Nach Monaten kommt das Distanzlernen an seine Grenzen. In jedem Fach nimmt die Motivation ab, der Lernerfolg wahrscheinlich ebenso. Digital ist nicht mehr spannend, sondern nervig. Ab und an erleben wir eine Ausnahme – heute ist es Kunst. Diese Aufgabe ist kein bloßes Abarbeiten eines Auftrags, sie macht Spaß. Es spielt keine Rolle, ob das Werk die kreativen Sinne stärkt, und noch weniger, ob es bewertet wird oder nicht: Für eine halbe Stunde widmet sich mein Sohn einer Mimikmaske und lächelt dabei.

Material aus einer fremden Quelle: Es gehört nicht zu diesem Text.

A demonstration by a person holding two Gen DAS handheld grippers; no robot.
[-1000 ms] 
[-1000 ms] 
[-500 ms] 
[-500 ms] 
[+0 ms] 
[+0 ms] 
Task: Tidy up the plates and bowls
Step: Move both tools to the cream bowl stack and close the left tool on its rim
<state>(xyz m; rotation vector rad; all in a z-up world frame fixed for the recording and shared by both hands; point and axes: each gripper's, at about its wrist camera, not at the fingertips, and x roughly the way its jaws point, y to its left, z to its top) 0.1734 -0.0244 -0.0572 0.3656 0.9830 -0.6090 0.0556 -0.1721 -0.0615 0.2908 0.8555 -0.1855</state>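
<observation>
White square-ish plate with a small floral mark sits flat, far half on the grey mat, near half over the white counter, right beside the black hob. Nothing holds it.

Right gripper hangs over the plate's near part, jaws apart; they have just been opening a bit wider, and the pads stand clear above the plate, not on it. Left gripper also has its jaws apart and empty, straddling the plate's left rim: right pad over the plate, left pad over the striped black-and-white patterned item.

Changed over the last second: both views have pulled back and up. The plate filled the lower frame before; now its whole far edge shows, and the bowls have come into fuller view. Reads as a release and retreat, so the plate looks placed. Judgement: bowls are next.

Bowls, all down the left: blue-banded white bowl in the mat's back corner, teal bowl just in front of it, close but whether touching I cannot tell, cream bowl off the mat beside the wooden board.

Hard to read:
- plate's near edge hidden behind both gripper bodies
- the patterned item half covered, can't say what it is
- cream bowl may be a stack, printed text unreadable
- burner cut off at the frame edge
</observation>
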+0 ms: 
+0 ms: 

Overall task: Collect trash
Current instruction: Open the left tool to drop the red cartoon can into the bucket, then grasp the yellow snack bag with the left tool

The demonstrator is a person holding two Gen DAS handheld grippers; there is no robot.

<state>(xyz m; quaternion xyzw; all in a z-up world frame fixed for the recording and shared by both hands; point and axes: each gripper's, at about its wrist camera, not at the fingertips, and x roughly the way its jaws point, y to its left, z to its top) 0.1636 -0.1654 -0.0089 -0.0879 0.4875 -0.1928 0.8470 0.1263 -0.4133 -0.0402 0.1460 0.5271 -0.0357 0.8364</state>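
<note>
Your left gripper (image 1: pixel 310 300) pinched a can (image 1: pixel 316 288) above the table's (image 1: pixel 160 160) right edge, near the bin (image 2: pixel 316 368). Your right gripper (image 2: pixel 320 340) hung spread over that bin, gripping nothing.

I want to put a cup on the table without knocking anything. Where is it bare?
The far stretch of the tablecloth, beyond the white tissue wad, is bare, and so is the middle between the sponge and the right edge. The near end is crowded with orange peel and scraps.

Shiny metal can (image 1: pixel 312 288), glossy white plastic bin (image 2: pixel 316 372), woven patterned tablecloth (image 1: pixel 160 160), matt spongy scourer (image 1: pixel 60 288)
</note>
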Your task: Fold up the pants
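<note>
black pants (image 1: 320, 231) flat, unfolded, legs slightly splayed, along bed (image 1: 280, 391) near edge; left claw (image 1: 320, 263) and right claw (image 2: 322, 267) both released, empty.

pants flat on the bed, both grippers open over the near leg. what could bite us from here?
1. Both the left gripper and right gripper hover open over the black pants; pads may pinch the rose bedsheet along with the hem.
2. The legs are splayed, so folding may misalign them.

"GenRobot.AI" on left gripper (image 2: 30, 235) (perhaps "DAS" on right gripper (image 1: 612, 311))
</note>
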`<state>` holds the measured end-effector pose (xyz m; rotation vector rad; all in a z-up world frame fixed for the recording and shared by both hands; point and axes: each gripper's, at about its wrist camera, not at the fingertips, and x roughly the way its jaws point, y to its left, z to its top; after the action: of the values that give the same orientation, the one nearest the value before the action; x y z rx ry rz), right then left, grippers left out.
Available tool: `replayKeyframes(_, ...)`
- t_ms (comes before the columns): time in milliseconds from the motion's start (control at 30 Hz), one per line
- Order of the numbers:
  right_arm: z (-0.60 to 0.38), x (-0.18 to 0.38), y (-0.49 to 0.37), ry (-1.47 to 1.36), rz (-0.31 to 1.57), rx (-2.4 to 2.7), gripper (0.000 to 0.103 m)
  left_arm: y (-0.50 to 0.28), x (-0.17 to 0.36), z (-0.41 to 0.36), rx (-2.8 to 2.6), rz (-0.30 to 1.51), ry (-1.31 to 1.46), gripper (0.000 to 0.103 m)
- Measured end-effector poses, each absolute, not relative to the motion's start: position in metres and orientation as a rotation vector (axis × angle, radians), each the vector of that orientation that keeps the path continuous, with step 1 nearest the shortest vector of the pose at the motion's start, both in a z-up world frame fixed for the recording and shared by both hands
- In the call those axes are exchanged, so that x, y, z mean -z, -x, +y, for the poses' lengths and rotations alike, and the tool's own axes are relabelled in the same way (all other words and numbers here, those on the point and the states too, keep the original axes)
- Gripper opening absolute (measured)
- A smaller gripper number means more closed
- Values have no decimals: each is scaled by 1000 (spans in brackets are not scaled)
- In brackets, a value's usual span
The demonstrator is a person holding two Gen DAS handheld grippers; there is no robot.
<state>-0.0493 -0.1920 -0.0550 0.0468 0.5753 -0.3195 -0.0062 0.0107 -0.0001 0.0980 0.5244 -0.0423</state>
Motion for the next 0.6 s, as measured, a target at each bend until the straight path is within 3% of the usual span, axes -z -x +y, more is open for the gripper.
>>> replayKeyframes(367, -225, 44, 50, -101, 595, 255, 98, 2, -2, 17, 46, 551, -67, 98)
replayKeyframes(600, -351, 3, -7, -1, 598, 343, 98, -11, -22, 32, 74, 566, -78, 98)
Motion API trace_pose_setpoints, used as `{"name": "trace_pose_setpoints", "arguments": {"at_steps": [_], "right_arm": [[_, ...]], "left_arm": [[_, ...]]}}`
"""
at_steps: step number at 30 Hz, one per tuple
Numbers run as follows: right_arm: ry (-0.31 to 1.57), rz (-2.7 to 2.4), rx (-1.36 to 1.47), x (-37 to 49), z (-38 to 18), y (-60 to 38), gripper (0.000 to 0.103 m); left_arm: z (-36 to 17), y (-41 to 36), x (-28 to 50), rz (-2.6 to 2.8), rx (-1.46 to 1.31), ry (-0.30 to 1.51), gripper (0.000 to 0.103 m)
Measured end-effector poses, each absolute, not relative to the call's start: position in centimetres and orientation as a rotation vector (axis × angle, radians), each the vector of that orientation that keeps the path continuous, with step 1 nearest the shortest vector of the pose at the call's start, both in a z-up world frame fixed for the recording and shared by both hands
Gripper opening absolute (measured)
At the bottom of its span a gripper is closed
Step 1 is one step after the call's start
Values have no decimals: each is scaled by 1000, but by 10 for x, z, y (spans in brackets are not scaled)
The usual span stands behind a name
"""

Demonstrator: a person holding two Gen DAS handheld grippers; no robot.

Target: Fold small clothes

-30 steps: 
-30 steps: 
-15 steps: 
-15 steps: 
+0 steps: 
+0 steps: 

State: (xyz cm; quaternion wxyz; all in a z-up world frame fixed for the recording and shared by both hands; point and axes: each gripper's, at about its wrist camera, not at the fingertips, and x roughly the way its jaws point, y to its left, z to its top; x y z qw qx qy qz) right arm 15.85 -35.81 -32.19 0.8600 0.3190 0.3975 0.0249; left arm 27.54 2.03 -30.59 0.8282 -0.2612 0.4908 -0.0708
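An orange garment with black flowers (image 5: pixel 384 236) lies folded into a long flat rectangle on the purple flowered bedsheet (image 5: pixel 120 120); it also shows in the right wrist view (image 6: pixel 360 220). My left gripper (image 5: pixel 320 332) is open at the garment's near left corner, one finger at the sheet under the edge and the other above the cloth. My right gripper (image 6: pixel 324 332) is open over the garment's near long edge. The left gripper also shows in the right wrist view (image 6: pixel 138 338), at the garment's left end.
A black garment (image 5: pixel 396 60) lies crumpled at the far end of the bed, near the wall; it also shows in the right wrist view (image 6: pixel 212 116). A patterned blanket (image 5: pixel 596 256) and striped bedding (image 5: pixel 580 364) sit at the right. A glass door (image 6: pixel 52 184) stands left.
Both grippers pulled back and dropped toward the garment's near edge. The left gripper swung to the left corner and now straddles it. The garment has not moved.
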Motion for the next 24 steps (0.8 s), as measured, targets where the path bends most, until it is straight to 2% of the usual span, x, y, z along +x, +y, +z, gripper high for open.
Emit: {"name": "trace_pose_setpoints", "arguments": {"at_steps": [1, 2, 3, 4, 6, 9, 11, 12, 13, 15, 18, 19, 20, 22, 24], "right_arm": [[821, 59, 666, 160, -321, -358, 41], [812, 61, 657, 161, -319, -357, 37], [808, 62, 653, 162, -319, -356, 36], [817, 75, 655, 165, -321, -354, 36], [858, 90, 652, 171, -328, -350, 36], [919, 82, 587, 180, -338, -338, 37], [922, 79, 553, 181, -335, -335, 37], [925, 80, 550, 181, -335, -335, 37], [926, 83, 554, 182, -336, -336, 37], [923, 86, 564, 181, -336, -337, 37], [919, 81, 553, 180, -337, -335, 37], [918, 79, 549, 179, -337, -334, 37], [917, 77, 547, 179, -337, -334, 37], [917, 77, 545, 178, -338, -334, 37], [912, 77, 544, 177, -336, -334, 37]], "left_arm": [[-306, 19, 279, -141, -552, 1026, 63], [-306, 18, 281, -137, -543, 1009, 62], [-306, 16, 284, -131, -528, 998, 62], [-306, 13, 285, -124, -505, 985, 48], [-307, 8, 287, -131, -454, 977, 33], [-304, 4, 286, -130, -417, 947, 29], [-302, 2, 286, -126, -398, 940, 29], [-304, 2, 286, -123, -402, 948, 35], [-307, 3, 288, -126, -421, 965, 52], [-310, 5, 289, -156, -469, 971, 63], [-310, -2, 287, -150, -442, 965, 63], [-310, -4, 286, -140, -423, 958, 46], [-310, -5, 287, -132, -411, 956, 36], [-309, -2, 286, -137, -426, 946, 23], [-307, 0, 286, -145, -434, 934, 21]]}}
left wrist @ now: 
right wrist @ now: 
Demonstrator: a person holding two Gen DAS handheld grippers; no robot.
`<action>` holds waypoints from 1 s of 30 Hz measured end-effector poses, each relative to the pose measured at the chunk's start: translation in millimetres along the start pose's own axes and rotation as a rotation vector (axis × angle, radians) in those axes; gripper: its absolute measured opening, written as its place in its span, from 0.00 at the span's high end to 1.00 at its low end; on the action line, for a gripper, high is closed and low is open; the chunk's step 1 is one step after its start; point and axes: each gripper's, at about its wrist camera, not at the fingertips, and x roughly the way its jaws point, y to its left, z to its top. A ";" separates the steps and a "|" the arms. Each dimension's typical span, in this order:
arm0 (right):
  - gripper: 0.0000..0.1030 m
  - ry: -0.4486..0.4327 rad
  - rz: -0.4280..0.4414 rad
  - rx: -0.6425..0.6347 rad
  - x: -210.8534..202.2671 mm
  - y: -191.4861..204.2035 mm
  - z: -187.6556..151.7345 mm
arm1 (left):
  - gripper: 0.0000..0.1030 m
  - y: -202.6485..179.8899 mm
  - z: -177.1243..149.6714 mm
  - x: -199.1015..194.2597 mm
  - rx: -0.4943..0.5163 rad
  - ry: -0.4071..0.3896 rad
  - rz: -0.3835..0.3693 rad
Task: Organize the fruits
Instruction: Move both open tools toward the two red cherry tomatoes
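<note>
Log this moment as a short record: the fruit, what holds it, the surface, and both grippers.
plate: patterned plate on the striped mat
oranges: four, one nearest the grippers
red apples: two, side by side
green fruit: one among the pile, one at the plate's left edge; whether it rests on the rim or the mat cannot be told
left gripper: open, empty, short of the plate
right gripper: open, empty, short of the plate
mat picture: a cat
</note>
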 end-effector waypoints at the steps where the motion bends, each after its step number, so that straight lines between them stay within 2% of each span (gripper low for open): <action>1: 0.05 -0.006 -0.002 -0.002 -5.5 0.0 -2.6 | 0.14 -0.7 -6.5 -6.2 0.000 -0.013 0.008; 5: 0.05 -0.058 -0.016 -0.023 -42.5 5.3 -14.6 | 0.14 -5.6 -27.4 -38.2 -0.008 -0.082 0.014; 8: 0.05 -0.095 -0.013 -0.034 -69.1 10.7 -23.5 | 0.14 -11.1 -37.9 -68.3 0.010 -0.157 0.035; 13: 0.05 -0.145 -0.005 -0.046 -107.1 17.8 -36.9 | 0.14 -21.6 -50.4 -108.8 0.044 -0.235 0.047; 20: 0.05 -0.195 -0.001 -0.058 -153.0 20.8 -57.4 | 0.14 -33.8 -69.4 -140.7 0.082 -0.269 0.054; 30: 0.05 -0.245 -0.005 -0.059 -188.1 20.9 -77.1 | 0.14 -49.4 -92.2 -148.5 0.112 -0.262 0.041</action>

Ist das Kunst? Keine Ahnung.

Kann das weg? Nein! Denn das Schwein wird uns noch eine Weile an einen Lichtblick im tristen Distanzlern-Alltag erinnern.

Das erste Mal

Der erste Schluck Kaffee am morgen schmeckt am besten – genau wie der erste Spargel der Saison. Die erste Fahrt mit einem neuen Auto, der erste zwitschernde Vogel nach einem langen Winter, die erste Liebe – all das sind besondere Momente. Manche erlebt man nur einmal im Leben, manche einmal am Tag. Alle versprühen den Zauber der „ersten Erfahrung“; vielleicht ist dieser größer, wenn die Ereignisse weit auseinander liegen. Heute trinken wir den ersten Sundowner dieses Jahres – der vorherige liegt lange zurück. Wir werden Abstand halten und vorsichtig sein, aber dennoch: Das Wetter ist genau richtig; ich freue mich diebisch. Das erste Mal ist immer besonders; dieser erste Sundowner wird noch besser.

Gewöhnen wir uns?

Zum Gottesdienst treffen wir uns mit Masken, halten Abstand, nur die Band darf singen. Wir sind dankbar, dass das alles noch geht. Ich habe mich an den derzeitigen Status Quo gewöhnt – das hilft mir, die Auflagen als Ausnahmezustand zu akzeptieren.

Trotzdem wünsche ich mir sehr, dass dieser Zustand vorübergehend ist. Ich erinnere mich sehr gut an daran, wie es vorher war, und hätte das gern wieder. An eine dauerhafte Einrichtung des derzeitigen Status Quo – mit Maske, Abstand und ohne Gesang – will und werde ich mich nicht gewöhnen. Das hilft mir, die Auflagen als neue Normalität abzulehnen.

Momentan leben wir in einer Ausnahmesituation. Das frühere „Normal“ ist eine schöne Erinnerung – ich würde mich gern und schnell wieder daran gewöhnen.